An Unexpected High School Festival
They’re going to pay for this, I swear! I can’t believe how I didn’t see it coming. “We’re preparing an unexpected high school festival,” they said. “It’s like nothing you’ve ever seen before,” they said. And they were right! But not in the way that I expected. Not in the way it is supposed to be at Dhammapada High School.
Each year, we showcase the talents of our students in a festival in which the whole high school participates. There are plays, music concerts, poetry gatherings—anything you can imagine! And if I say that our students display great levels of skill, I’m not exaggerating. Also, each year, we invite a performer from a different culture. We’ve had Mexican mariachis, Japanese Noh theater, and so on.
For this year, my students asked me if they could bring an exhibition of a venerable Japanese tradition. They didn’t want to tell me what it was, but they said that it had begun as a military technique, and later evolved into an art. It sounded amazing to me, so I gave them my permission without hesitation.
I must admit, they really did a good job hiding the truth from me. They didn’t allow them to greet the performers before the exhibition. And nobody really knew what was going to happen until the curtain opened.
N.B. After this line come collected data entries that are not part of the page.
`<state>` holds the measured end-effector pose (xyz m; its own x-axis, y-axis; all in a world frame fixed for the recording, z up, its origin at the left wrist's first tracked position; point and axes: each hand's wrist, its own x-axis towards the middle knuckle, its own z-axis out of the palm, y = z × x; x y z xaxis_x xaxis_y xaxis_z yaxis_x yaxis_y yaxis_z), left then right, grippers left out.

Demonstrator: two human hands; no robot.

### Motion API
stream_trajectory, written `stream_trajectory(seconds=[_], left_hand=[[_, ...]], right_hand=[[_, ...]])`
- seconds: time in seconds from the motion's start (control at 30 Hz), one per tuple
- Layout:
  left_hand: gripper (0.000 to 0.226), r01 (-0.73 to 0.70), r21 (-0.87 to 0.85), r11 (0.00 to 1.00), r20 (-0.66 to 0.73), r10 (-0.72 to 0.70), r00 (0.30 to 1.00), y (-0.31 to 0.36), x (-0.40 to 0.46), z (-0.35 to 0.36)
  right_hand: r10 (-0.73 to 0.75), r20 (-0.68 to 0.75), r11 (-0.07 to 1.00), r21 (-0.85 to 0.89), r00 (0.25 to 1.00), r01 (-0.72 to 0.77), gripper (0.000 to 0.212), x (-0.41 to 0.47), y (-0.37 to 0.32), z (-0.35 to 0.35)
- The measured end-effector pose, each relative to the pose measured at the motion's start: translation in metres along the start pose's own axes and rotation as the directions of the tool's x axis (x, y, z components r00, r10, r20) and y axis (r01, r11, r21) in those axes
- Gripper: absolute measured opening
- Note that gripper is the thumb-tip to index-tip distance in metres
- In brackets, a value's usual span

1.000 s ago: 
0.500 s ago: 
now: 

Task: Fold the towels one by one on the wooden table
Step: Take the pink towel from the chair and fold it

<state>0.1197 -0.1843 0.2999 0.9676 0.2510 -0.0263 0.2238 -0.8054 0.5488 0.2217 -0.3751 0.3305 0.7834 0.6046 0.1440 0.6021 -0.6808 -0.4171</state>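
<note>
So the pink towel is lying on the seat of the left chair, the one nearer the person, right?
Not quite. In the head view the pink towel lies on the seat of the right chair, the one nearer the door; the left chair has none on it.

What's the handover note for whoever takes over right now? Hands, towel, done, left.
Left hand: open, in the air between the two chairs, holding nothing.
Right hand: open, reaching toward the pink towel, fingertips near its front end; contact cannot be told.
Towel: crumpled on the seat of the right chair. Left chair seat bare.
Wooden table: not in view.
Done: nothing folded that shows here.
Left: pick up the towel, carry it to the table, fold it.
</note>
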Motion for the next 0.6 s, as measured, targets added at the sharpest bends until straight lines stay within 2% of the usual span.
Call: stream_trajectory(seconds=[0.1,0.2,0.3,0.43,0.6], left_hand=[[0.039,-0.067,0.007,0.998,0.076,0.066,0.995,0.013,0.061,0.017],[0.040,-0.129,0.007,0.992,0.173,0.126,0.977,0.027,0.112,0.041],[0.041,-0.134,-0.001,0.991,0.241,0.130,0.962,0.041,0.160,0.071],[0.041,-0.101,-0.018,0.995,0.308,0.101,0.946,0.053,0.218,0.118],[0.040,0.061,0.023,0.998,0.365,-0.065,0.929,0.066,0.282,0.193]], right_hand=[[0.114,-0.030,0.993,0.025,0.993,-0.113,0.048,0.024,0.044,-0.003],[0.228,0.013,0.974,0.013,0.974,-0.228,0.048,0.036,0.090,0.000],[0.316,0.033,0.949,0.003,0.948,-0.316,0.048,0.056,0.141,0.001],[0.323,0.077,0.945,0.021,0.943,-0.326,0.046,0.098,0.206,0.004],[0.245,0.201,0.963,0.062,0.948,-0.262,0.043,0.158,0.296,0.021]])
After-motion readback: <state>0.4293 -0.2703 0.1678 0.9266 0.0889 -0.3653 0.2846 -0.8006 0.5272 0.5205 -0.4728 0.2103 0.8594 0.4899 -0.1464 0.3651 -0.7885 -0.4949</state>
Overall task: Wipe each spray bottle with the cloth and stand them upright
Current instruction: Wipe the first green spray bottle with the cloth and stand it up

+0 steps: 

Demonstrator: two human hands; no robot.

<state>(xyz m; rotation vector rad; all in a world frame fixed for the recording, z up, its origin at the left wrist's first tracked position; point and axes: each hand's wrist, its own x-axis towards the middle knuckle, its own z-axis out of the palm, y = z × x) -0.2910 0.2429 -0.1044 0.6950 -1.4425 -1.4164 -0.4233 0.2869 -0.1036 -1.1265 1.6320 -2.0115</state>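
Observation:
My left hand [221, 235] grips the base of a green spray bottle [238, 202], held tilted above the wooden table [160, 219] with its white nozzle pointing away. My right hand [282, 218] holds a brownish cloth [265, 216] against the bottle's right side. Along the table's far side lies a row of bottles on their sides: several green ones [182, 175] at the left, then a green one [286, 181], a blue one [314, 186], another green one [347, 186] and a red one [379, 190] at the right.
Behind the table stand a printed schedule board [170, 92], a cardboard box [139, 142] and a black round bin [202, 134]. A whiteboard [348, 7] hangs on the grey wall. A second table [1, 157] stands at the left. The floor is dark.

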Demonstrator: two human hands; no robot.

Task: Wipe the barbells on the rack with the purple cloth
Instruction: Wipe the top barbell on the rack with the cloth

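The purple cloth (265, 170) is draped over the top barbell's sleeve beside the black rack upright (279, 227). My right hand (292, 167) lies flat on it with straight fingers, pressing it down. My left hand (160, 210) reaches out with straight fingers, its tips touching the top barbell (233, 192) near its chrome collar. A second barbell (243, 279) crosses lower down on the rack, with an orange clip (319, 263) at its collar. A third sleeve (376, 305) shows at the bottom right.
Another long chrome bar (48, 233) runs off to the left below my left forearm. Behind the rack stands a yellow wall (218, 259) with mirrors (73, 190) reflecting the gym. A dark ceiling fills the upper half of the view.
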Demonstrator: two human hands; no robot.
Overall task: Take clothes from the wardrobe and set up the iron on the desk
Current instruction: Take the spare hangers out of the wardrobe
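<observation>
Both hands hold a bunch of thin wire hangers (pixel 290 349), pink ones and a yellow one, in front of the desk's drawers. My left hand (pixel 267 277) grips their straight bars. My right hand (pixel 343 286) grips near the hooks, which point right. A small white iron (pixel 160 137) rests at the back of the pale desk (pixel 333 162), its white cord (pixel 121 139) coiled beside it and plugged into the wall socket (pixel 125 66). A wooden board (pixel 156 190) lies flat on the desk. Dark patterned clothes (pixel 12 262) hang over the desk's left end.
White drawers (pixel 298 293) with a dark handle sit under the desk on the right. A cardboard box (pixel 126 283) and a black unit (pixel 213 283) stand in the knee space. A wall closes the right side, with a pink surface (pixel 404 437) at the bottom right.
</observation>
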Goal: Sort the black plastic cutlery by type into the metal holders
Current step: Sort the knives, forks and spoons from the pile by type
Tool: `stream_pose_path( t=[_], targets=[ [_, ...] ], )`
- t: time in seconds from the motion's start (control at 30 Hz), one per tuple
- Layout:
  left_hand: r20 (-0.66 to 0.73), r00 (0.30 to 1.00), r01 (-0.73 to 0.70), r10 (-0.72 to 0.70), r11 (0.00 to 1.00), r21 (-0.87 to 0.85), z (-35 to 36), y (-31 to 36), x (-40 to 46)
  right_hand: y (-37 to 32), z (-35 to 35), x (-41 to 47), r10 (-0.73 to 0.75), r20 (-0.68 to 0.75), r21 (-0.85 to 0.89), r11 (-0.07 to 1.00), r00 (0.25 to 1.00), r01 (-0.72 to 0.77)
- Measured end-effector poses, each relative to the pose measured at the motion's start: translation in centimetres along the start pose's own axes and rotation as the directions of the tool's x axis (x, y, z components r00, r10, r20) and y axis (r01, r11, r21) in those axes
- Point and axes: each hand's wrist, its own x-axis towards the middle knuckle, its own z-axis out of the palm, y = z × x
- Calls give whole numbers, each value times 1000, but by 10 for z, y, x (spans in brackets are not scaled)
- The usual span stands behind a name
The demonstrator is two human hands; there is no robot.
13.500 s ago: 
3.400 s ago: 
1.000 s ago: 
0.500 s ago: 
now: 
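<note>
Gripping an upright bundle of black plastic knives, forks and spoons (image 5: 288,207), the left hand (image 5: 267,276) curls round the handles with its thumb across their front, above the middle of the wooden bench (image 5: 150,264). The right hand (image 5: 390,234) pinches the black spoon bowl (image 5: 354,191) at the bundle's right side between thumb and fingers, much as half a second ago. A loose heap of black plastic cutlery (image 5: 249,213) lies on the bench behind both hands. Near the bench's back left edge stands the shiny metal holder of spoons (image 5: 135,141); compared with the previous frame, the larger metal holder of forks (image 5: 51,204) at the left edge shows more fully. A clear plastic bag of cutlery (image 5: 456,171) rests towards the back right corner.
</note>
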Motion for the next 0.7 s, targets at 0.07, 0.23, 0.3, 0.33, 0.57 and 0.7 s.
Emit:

And then it happened. A man tied a scantily dressed woman while he was explaining to the audience the history and purpose of Shibari. I must admit, it was quite a lesson. But I still felt uncomfortable that a bondage scene was part of our school festival.
I tried to protest, but they told me it would be an inexcusable act of racism, not to mention that it betrayed disgusting colonialism.
When the scene was over, there were a lot of questions on how to do a scene. I’m sure some of our students, even some of the best, are developing a taste for Shibari. And it’s all beacuse of our unexpected high school festival.